_Task prompt_. Repeat the whole listing below precisely. Omit all pictures.

Start of Stored data

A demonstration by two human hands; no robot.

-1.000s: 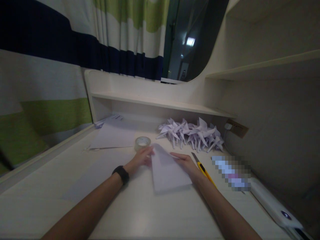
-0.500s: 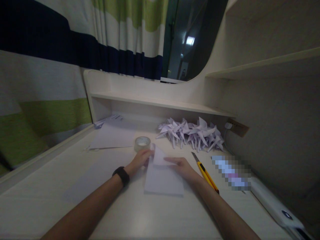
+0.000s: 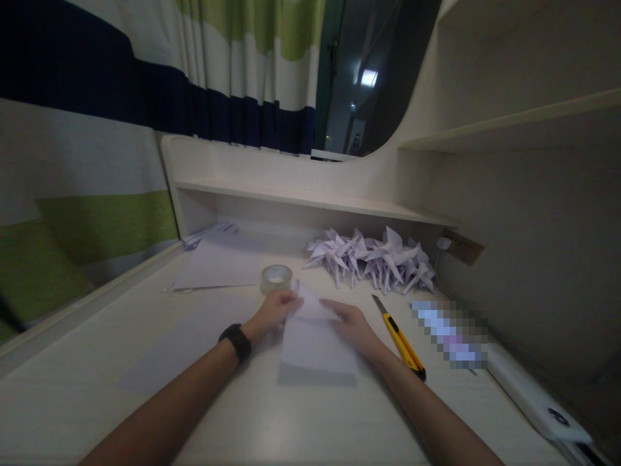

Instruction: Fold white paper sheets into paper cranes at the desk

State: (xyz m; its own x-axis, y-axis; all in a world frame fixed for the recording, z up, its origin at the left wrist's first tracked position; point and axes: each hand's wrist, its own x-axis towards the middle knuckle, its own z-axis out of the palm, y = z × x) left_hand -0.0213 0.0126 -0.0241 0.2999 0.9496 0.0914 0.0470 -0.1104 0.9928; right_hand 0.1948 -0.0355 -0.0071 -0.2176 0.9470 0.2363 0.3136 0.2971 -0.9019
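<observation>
Head cam: tape roll [image 3: 267, 285] print too small to read. Folded paper [image 3: 317, 346] at roll's 5 o'clock, long axis roughly 12–6, folded end at 12. Left hand [image 3: 272, 312] pinches its 11 o'clock corner. Right hand [image 3: 356, 329] at 2 o'clock edge, fingers straight; can't tell if gripping.

Folded sheet [image 3: 317, 346] is plain white, same for pinwheels [image 3: 388, 259]. Cutter [image 3: 402, 342]: yellow body, black trim. Tape roll [image 3: 276, 288]: clear. Wristband [image 3: 237, 343]: black. Curtain [image 3: 101, 220]: broad navy, off-white, green blocks. Tabletop [image 3: 262, 430]: off-white. Socket plate [image 3: 466, 250]: tan; plug [image 3: 443, 243]: white.
</observation>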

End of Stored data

_Written solution_.
A demonstration by two human hands; no robot.

-1.000s: 
-0.500s: 
+0.000s: 

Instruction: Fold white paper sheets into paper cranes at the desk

State: (xyz m; its own x-axis, y-axis; all in a world frame fixed for the recording, z up, its origin at the left wrist's first tracked position; point and axes: each hand's wrist, its own x-axis towards the middle knuckle, its own z-axis out of the palm, y = z × x) left_hand -0.0213 0.0126 -0.0241 0.2999 0.9496 0.0914 0.0470 -0.1104 0.9928; right_hand 0.1948 -0.0355 -0.0071 -0.2176 0.9470 0.2363 0.3136 0.2971 -0.9019
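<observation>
Head cam: tape roll [image 3: 267, 285] print too small to read. Folded paper [image 3: 317, 346] at roll's 5 o'clock, long axis roughly 12–6, folded end at 12. Left hand [image 3: 272, 312] pinches its 11 o'clock corner. Right hand [image 3: 356, 329] at 2 o'clock edge, fingers straight; can't tell if gripping.

Folded sheet [image 3: 317, 346] is plain white, same for pinwheels [image 3: 388, 259]. Cutter [image 3: 402, 342]: yellow body, black trim. Tape roll [image 3: 276, 288]: clear. Wristband [image 3: 237, 343]: black. Curtain [image 3: 101, 220]: broad navy, off-white, green blocks. Tabletop [image 3: 262, 430]: off-white. Socket plate [image 3: 466, 250]: tan; plug [image 3: 443, 243]: white.
</observation>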

The exercise concludes with that.